§ Work order
Search the records for the word "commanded" and copy every line in which it occurs.

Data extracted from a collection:
****************
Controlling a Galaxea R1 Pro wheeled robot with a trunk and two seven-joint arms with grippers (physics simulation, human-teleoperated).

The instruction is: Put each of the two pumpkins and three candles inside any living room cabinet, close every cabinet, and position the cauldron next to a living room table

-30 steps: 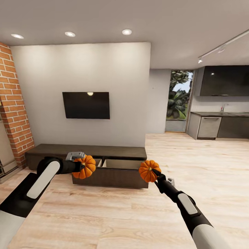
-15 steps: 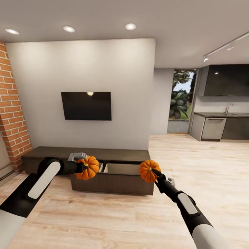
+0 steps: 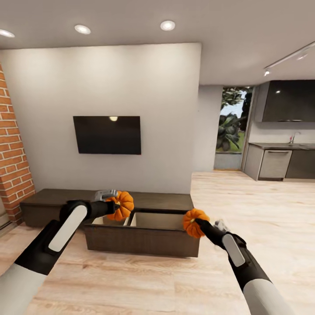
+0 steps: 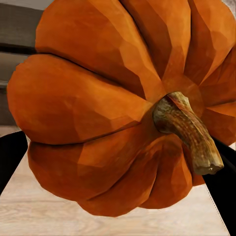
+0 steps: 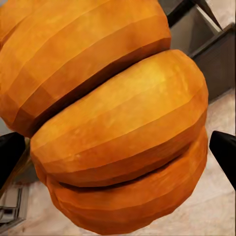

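Both arms loaded; left gripper (image 3: 114, 205) closed on one pumpkin (image 3: 122, 204), right gripper (image 3: 197, 222) closed on the other pumpkin (image 3: 194, 222); in the left wrist view the pumpkin (image 4: 118, 103) sits tight between the dark fingers (image 4: 11, 157), its stem (image 4: 189, 132) pointing out toward the camera; in the right wrist view the second pumpkin (image 5: 113, 118) is clamped across its ribs, a dark fingertip (image 5: 223, 150) showing at its edge. Target is the cabinet (image 3: 144, 218), long and low against the white wall under the TV (image 3: 107, 134), its long axis running left to right across the head view; one drawer (image 3: 140, 234) stands pulled out toward the robot, pale interior showing, two compartments visible. Key relation: the open drawer lies ahead of and below both hands; the left pumpkin hangs at the drawer's rear left corner, apparently above the left compartment, so the left arm looks nearer to a drop; the right pumpkin hangs at the drawer's right end, by its front right corner, and whether it is over the compartment or just outside the wall I cannot tell. Judgement: left needs mostly a lowering; right likely needs a shift inward and forward before release, or the pumpkin could land on the floor (image 3: 153, 284). Candles, cauldron and table still to be dealt with.
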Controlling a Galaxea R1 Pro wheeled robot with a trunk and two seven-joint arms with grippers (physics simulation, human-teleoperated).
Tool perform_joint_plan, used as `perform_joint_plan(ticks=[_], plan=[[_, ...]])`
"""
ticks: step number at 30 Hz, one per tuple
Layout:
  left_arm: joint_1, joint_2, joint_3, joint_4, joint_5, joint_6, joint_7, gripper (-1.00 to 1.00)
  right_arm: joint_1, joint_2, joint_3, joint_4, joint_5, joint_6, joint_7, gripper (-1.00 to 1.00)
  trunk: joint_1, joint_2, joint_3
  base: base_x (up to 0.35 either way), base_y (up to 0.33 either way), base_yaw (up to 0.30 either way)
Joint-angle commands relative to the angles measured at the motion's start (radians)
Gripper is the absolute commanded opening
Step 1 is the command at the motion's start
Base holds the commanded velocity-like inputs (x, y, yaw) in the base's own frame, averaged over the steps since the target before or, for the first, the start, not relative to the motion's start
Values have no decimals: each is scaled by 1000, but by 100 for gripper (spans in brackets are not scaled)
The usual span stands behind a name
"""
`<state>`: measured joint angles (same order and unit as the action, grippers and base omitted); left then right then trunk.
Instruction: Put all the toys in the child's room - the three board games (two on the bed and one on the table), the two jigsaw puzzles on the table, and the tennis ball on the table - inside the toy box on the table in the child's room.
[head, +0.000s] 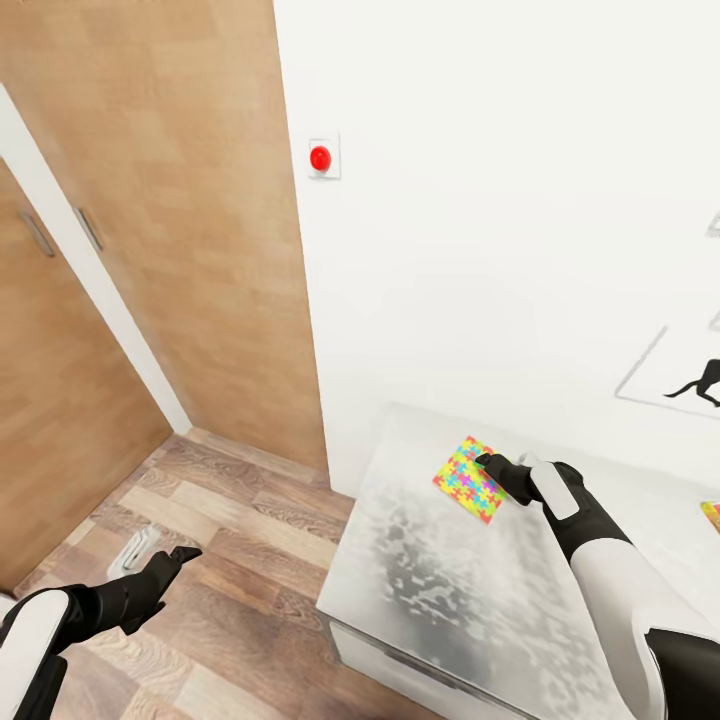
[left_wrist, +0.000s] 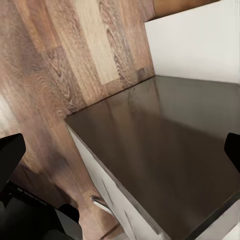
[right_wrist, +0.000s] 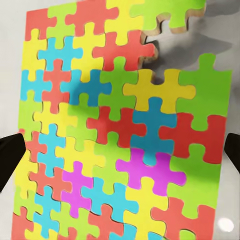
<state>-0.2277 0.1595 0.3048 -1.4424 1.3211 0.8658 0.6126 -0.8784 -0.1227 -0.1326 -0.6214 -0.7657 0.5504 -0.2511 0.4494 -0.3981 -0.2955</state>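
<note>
**At the table's near end, right gripper over a puzzle**

On the table (head: 450, 590), near its wall-side edge, I see one jigsaw puzzle (head: 469, 479); a second colourful sliver (head: 711, 515) is cut off farther along the table, so I can't name it. My right gripper (head: 492, 470) reaches forward from a bent arm, fingers apart over the puzzle, its edge piece (right_wrist: 172, 17) loose. My left gripper (head: 175, 560) hangs low over the wood floor (head: 200, 520), off the table's end, fingers apart and empty.
</note>
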Motion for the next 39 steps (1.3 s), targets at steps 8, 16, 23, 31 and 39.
perform_joint_plan(ticks=[8,16,23,31,39], plan=[[-1,0,1,-1,10,2,10,100,-1,0,-2,-2,-11,3,-15,100,1,-2,2,0,0,3],[-1,1,-19,-1,10,3,10,100,-1,-2,-4,2,-12,2,-19,100,1,-2,2,50,0,0],[-1,1,-47,-2,10,2,10,100,-2,-12,-4,55,-12,-24,-22,100,1,-2,2,83,0,0],[-1,2,-48,-3,10,2,10,100,-2,-13,-4,64,-13,-38,-22,100,1,-2,4,6,0,77],[-1,2,-49,-3,10,2,10,100,-1,-13,-3,65,-15,-40,-20,100,1,-2,11,0,0,241]])
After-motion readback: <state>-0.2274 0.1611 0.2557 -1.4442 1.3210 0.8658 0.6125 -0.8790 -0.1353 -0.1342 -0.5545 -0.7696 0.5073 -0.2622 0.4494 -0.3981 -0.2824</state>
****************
§ Task result
Gripper is the absolute commanded opening
Base holds the commanded velocity-like inputs (x, y, yaw) in the base's own frame, averaged over the steps since the target before or, for the first, the start, not relative to the motion's start

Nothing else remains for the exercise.